*Stored data*.

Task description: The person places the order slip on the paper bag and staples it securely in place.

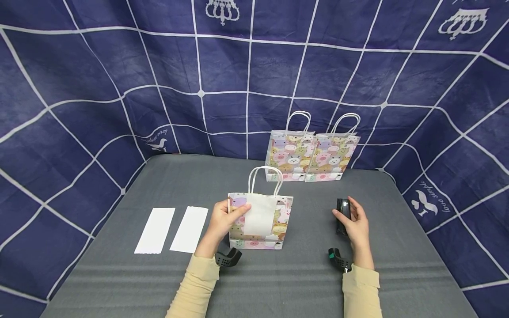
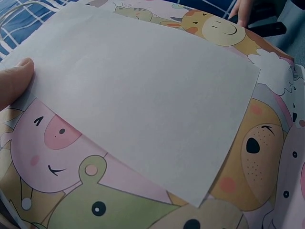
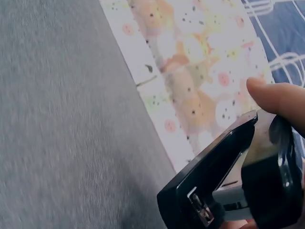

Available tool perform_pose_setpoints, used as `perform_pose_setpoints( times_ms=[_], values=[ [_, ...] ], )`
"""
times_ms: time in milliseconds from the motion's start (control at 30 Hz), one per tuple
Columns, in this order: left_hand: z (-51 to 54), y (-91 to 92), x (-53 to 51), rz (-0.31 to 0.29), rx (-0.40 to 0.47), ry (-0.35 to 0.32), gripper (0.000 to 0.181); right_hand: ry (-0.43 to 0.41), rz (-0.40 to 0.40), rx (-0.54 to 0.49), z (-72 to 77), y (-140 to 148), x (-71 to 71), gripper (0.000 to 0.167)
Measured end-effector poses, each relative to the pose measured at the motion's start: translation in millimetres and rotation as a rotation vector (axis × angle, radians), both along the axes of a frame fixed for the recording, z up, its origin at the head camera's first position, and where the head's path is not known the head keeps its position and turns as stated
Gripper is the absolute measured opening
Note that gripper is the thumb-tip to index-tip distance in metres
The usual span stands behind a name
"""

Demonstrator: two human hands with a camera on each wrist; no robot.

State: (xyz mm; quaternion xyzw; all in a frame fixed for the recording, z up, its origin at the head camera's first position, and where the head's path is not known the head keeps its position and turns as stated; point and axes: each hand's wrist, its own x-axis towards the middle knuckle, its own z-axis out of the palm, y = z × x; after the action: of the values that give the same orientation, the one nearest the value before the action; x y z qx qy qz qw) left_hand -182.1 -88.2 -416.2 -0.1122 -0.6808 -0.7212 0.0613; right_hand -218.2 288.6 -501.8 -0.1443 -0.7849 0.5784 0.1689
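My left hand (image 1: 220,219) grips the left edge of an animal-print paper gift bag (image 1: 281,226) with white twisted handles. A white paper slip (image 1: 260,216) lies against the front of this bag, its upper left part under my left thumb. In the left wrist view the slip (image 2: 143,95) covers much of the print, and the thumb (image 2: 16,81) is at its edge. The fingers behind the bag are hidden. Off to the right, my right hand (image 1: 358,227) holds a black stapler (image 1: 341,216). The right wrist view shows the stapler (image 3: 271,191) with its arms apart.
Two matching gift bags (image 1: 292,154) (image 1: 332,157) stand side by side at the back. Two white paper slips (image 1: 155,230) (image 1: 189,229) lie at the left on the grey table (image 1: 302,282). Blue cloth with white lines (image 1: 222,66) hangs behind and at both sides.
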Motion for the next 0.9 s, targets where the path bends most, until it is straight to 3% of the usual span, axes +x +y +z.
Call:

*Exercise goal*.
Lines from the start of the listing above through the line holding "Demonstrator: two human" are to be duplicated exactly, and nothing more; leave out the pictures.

*The completed task*.
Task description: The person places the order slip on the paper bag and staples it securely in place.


Available tool perform_pose_setpoints, used as `perform_pose_setpoints( times_ms=[_], values=[ [_, ...] ], )`
"""
times_ms: time in milliseconds from the motion's start (control at 30 Hz), one per tuple
Columns, in this order: left_hand: z (-51 to 54), y (-91 to 92), x (-53 to 51), rz (-0.31 to 0.29), rx (-0.40 to 0.47), ry (-0.35 to 0.32), gripper (0.000 to 0.181); right_hand: ry (-0.43 to 0.41), rz (-0.40 to 0.40), rx (-0.54 to 0.49), z (-72 to 77), y (-140 to 148), x (-71 to 71), gripper (0.000 to 0.167)
Measured end-effector poses, each relative to the pose measured at the motion's start: translation in millimetres and rotation as a rotation vector (axis × angle, radians), both along the axes of a frame fixed for the recording, z up, its origin at the head camera's first position, and where the head's path is not known the head keeps its position and turns as stated
Gripper is the absolute measured opening
Note that gripper is the thumb-tip to index-tip distance in metres
The usual span stands behind a name
"""

Demonstrator: two human hands with a camera on each wrist; no robot.

The full answer has been given.